Let me make my position clear on this; I know exactly where I fit into the cartoon firmament. I get paid $800 a cartoon, but often work for less, especially in my home country. I've got work in collections and museums. I have nothing left to prove. I have no need to work for the Spectator, and have nothing to gain from criticising their cartoons - but I'm going to do it anyway.
Mike Heath is the Cartoon Editor of the Spectator, so he ultimately must take the blame for the risible crap they publish, but the cartoonists themselves are actually producing the crap and cashing the cheques - so they aren't blameless. Here's a link to the cartoons: Spectacularly unfunny stuff.

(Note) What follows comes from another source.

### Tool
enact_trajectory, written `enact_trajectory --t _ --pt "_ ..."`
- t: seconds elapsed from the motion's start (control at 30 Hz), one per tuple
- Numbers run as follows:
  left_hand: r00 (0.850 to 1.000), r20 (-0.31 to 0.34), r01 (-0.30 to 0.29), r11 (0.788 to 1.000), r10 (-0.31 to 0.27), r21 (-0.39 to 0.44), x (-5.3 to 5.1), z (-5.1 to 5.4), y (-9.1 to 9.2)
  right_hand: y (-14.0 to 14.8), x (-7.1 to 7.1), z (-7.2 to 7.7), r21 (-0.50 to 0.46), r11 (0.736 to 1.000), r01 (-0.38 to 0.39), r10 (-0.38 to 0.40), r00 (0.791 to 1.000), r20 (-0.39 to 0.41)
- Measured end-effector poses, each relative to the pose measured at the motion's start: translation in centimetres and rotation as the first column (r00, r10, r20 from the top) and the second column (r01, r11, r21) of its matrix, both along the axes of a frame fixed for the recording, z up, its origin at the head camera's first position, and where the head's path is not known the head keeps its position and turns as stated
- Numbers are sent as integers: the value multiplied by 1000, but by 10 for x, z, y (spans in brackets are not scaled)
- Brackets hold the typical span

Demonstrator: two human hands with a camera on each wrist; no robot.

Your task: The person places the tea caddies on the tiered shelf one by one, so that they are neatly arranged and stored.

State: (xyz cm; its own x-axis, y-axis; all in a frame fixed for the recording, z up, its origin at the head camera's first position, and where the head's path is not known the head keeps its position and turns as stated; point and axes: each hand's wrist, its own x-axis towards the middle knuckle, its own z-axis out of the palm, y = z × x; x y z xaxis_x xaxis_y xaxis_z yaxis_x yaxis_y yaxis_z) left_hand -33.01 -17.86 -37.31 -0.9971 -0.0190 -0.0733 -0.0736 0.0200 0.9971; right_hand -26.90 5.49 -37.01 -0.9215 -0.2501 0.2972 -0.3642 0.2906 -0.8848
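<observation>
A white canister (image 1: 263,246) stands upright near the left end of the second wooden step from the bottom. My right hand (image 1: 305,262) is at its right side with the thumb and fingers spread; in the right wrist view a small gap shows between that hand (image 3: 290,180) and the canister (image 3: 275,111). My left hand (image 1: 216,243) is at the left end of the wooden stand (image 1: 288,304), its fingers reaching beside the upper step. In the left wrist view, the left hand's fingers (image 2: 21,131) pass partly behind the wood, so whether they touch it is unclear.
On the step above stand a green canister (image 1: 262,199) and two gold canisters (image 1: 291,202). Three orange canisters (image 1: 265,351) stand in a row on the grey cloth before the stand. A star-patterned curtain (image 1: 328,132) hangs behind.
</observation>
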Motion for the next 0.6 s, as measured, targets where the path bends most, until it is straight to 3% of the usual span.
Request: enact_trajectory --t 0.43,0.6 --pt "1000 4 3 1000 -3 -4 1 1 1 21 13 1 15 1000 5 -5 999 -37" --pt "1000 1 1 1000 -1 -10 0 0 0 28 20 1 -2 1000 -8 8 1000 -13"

Clearly, there's a problem, or two. Well, they don't pay well - that's a given. But I think there's another problem, and that is the closeness of the Cartoon Editor to the crowd at another direly unfunny publication; Private Eye. The majority of the Eye cartoonists stopped being funny years ago, around about the time most of them hit retirement age, and yet they are nodding to indicate they wish to 'stay on'. And all the same unfunny-cartoonists' names crop up with depressing regularity in the Spectator. The effect of this is similar to the problems the British sit-com experienced when Terry and June was given air-time, namely, that aspiring youngsters mimicked what was already being bought. So not only is the Spectator stuffed with crap old cartoons, but it's also attracting crap new cartoons as the 'beginning' cartoonists out there copy both the look, and the parochial humour of the publication.
Here's the sort of cartoon you won't find in the Spectator, that is until one of their favourite 'cartoonists' produces a variation of it:
1 comment:
I obviously made a mistake in trying to get into cartooning by sending my work to the Spectator and Private eye. I saw their cartoons and thought "That's not funny, I can do better".
Clearly I should have tried to be as unfunny as possible.